Exercise data
◆ ◆ ◆ ◆ ◆ ◆ ◆
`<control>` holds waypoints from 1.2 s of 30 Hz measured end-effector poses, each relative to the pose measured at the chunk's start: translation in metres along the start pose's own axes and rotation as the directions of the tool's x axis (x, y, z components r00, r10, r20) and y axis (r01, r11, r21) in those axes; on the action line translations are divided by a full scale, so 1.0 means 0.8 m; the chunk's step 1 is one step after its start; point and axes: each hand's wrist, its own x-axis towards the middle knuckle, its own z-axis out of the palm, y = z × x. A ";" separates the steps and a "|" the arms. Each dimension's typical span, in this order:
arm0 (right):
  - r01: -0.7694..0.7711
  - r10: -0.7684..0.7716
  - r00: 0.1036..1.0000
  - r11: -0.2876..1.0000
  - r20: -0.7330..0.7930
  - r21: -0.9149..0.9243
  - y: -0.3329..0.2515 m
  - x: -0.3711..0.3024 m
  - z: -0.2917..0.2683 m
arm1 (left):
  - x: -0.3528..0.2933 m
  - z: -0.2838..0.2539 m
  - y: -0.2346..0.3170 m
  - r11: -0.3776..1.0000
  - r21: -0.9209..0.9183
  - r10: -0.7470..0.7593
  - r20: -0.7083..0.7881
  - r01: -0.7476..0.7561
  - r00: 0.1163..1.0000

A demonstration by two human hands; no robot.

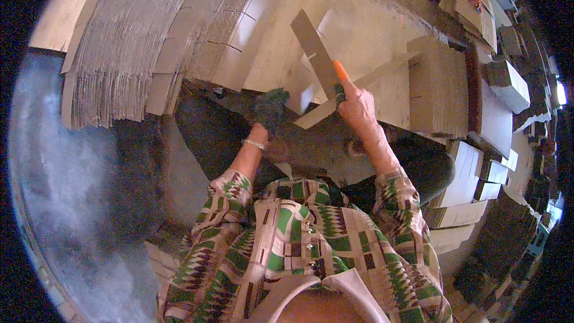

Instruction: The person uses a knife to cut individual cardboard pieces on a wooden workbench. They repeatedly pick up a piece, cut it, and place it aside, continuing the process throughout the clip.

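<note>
Two hands, one brown strip in the right hand

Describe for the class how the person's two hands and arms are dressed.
The left hand wears a dark green, fabric-looking glove, with a narrow, pale bracelet at the wrist. The right hand has a bright orange, tube-shaped finger cover. Both patterned cloth sleeves, green, cream and dark brown with zigzags, end short of the wrists.
</note>
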 end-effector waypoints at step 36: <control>0.098 -0.067 0.972 0.986 0.224 -0.132 -0.002 -0.016 0.046 | 0.200 -0.115 0.099 0.909 0.418 -0.019 0.044 -0.001 0.999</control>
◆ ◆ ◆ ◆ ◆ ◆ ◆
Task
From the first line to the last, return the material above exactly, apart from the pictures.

Result for this task
`<control>` holds waypoints from 1.2 s of 30 Hz measured end-effector poses, each relative to the pose measured at the chunk's start: translation in metres along the start pose's own axes and rotation as the directions of the tool's x axis (x, y, z components r00, r10, r20) and y axis (r01, r11, r21) in those axes; on the action line translations are divided by a full scale, so 1.0 means 0.8 m; the chunk's step 1 is one step after its start; point and axes: each hand's wrist, its own x-axis towards the middle knuckle, its own z-axis out of the palm, y = z × x. A ";" separates the steps and a "|" the arms. Each dimension's typical span, in this order:
arm0 (right):
  - r01: -0.7694..0.7711
  - r10: -0.7684..0.7716
  - r00: 0.1036..1.0000
  - r11: -0.2876..1.0000
  - r20: -0.7330..0.7930
  - r21: -0.9149..0.9243
  - y: -0.3329..0.2515 m
  - x: -0.3711..0.3024 m
  - z: -0.2917..0.2683 m
arm1 (left):
  - x: -0.3528..0.2933 m
  - z: -0.2838..0.2539 m
  - y: -0.2346..0.3170 m
  - r11: -0.3776..1.0000
  - r21: -0.9209..0.9183
  - r10: -0.7470..0.7593
  - r20: -0.7083..0.7881
  - r01: -0.7476..0.7561
  - r00: 0.1163..1.0000

A demonstration by two human hands; no robot.


Instruction: The person uses a knife to cut individual cardboard pieces on a wooden workbench. They repeatedly pick up a piece, cut it, and place it aside, continuing the process throughout the clip.

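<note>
Two hands, one brown strip in the right hand

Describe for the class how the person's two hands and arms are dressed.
The left hand wears a dark green, fabric-looking glove, with a narrow, pale bracelet at the wrist. The right hand has a bright orange, tube-shaped finger cover. Both patterned cloth sleeves, green, cream and dark brown with zigzags, end short of the wrists.
</note>
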 end-effector waypoints at step 36: <control>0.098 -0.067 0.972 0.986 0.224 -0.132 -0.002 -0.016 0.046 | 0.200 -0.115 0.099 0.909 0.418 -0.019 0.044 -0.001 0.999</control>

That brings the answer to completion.